Having dealt with the legal issues in Re T (these are discussed by Suesspicious Minds in “Magical sparkle powers (repeat to fade)”), Sir Andrew McFarlane, President of the Family Division, giving judgment for the whole court, made a point of considering the wider issues of concern arising from the lack of secure accommodation. There was no criticism of local authorities’ seeking such orders in circumstances where the child or young person would fall within the section 25 criteria but “who fall outside the statutory scheme solely as a result of the lack of available approved secure children’s homes” given the need to protect the welfare of that child or young person.  However, the President expressed his concern:

“… that so many young people are now being placed in secure accommodation outside the statutory scheme laid down by Parliament in units which, by definition, have not been approved by the Secretary of State as secure children’s homes.”

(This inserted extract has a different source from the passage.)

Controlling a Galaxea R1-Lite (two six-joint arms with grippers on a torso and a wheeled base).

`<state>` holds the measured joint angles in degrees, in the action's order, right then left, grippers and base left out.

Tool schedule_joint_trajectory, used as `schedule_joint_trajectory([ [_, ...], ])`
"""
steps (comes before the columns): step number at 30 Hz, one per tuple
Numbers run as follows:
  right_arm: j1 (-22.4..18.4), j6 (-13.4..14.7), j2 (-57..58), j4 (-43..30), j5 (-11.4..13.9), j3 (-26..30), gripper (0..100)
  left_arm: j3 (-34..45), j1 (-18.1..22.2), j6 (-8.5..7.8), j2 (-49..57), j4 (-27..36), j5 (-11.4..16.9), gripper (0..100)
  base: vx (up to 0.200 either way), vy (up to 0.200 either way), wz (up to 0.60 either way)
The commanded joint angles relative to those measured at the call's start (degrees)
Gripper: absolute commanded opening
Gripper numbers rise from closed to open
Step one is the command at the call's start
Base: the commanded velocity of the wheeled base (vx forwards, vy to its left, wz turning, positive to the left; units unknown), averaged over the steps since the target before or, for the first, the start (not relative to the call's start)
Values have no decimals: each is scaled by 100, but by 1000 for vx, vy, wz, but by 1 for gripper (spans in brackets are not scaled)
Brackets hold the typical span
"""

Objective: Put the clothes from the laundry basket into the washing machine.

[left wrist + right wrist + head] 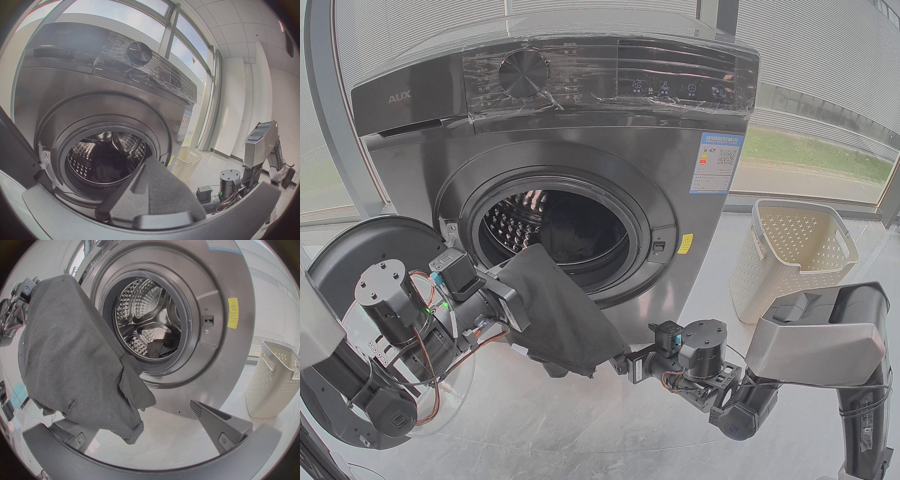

The court had earlier noted it had “not been possible to obtain firm data as to the apparent disparity between the demand for secure accommodation places and the limited number available”. Although there was also a lack of information on the number of applications to the High Court for “a restricted liberty declaration under the inherent jurisdiction”, anecdotal evidence suggests that there are at least 150 such applications per year (which would be about three applications a week) but probably more. The President highlighted the lack of scrutiny of these placements:

“Whilst the High Court has a duty to consider such cases and must come to a decision taking account of the welfare needs of the individual young person, in the wider context the situation is fundamentally unsatisfactory. In contrast to the Secretary of State, the court is not able to conduct an inspection of the accommodation and must simply rely upon what is said about any particular unit in the evidence presented to it. [Our emphasis]. In like manner, where a local authority, as is typically the case, is looking to place a young person in a bespoke unit a great distance away from their home area, the local social workers must make decisions at arm’s length and, it must be assumed, often without first-hand detailed knowledge of the particular unit.” (para 88)

Concerns have, however, also been raised about the adequacy of care for children’s mental health and well-being, in secure children’s homes that are regulated under section 25 of the Children Act 1989.  The Prisons and Probation Ombudsman’s investigation into the deaths of two children found that although unconnected, there was “a common theme about the ineffectiveness of wellbeing checks”. In relation to R, who had taken her life (and was known to be a high risk of suicide or self-harm), although staff were found to be caring and committed, there was “no coherent framework for her mental health care”. In relation to another child, S, who had died of natural causes, shockingly, checks carried out “were ineffective as they failed to identify that he was no longer alive” (Joe Lepper, ‘First suicide for 20 years in secure children’s home’ C&YPNow 12 October 2018).

Judicial concern about the lack of appropriate placements for children and young people in need of secure accommodation reflects a wider and significant problem of inadequate provision for children and young people’s mental health care. The “spending watchdog” (the National Audit Office) has recently reported on the inadequacy of funding for mental health services for under 18s, stating that it “will fall well short of meeting a growing demand for help” and that despite plans for further investment there would be a “significant unmet need”.

Sadly therefore, the dismay, frustration and outrage expressed by Judge Lazarus earlier this month is unlikely to be the last time the judiciary feels compelled to raise concerns about the lack of adequate provision for a child in need.